Middleton later recovered, saying the Kid had prevented another of the
Apaches from "finishing" him by bashing his head with a rock.
The Kid and the others fled, their
tracks obliterated by a snowstorm.
It would be the last "official" sighting of Apache Kid, though
unconfirmed reports of his whereabouts would continue to filter in for
years.
Over the next few years the Apache
Kid was accused of various crimes
and said to have led a small band of renegade Apache followers, raiding
ranches and freight lines throughout New Mexico , Arizona and Northern
Mexico as he hid out in the Mexican Sierra Madre Mountains. Others
insist that he became a lone wolf who was despised by his own people
and was terribly feared by the Anglo settlers. Some accounts have the
Apache Kid kidnapping an Apache woman until he tired of her, then
killing her, before kidnapping yet another. Reportedly, the Kid
preyed
on lone ranchers, cowboys, and prospectors, killing them for their
food, guns, and horses. Before long, a price of $5,000 was placed on
his head by the Arizona Territorial Legislature, dead or alive, but no
one ever claimed the reward.
It is impossible to determine how
many of the crimes he is blamed for that he actually committed.

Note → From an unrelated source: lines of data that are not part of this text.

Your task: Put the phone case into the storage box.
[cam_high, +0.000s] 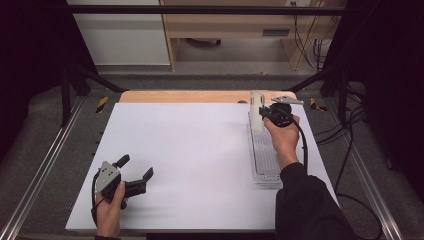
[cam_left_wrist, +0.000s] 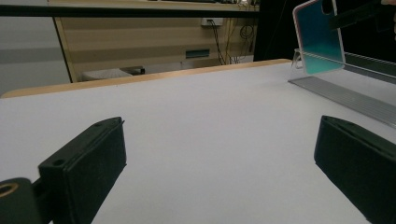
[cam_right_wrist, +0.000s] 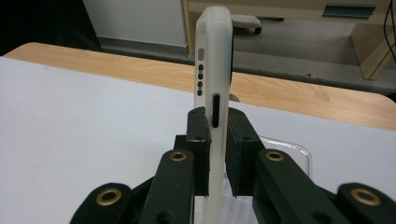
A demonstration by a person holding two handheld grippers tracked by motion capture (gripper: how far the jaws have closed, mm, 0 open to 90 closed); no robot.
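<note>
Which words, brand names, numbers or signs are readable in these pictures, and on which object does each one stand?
None can be read.
The phone case held in the right gripper is plain, without print.
The clear tray and the white table carry no writing.
The yellow-black striped tape beside the table is a warning pattern, not text.
The open left gripper shows no label.
</note>
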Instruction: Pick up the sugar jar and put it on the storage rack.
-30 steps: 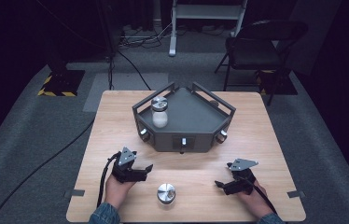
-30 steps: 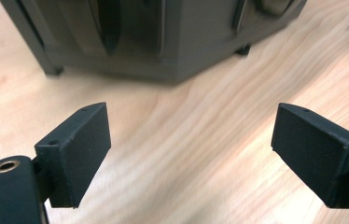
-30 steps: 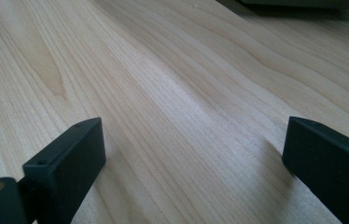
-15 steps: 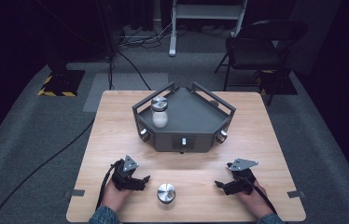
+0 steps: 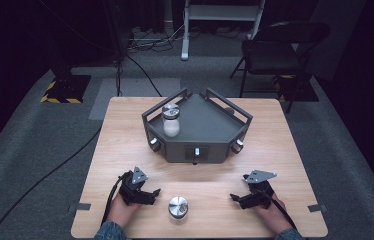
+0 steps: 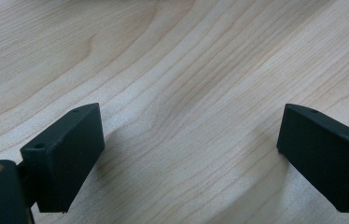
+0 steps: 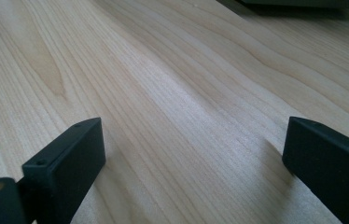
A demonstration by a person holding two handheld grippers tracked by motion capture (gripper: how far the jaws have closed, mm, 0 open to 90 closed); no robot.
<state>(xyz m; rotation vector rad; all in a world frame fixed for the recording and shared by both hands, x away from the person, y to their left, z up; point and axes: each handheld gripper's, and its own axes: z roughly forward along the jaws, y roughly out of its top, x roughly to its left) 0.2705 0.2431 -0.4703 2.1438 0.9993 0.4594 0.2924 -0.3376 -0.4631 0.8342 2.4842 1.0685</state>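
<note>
From above, my forearms (image 5: 109, 231) are cut off by the bottom edge, and my hands sit mostly hidden under the grippers. The small knobs (image 5: 195, 151) on the dark tray's (image 5: 210, 125) front wall are too small to make out. In my right gripper view, the tray is cropped by the top edge.

The left gripper (image 5: 151, 194) is drawing back toward the table's near edge and turning, so that it is now lying just left of the metal cap (image 5: 178, 206) and apart from it. Its jaws have just been opening, and in the left gripper view they are standing wide over bare wood, nothing between them.
</note>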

During an 1890 shootout between
Sonoran Rurales (a branch of the army)
and Apaches, a slain warrior was found to have Reynolds' pistol and
watch, but he was too old to have been the Kid. After 1894,
reports of
his crimes came to an end. Some sources claimed he died at this time
while others argue that he crossed into Mexico and retired to his
mountain hideout.
In 1899, Colonel Emilio Kosterlitzky,
head of the Rurales, reported him
alive and living with other Apaches in the Sierra Madre. In the
interim, there were several unconfirmed reports of his death - by
gunshot or by tuberculosis. However, southern Arizona ranchers
continued to report Apache stock raids into the 1920s.
There are so many different
variations of the crimes committed by the
Apache Kid, all with the purpose of exacting revenge for the
treacherous way in which the Apache scouts had been treated by the
army, that even historians cannot agree on exactly what he was
responsible for, nor when he died. Seemingly, his namesake "the tall
man destined to come to a mysterious end" was a prophecy.
Though the questions are many
regarding the death of the Apache Kid, a
gravesite memorial can be found high in the San Mateo Mountains of the
Cibola National Forest in New Mexico. Here is yet another place
that
the Apache Kid was said to have been killed, after having been hunted
down by local ranchers angered by his relentless raids.
Reportedly, to
mark the site of the site of the Kid's undoing, the vengeful posse
blazed a tree, the hacked remains of which you can see to this day. The
grave is one mile northwest of Apache Kid Peak at Cyclone Saddle.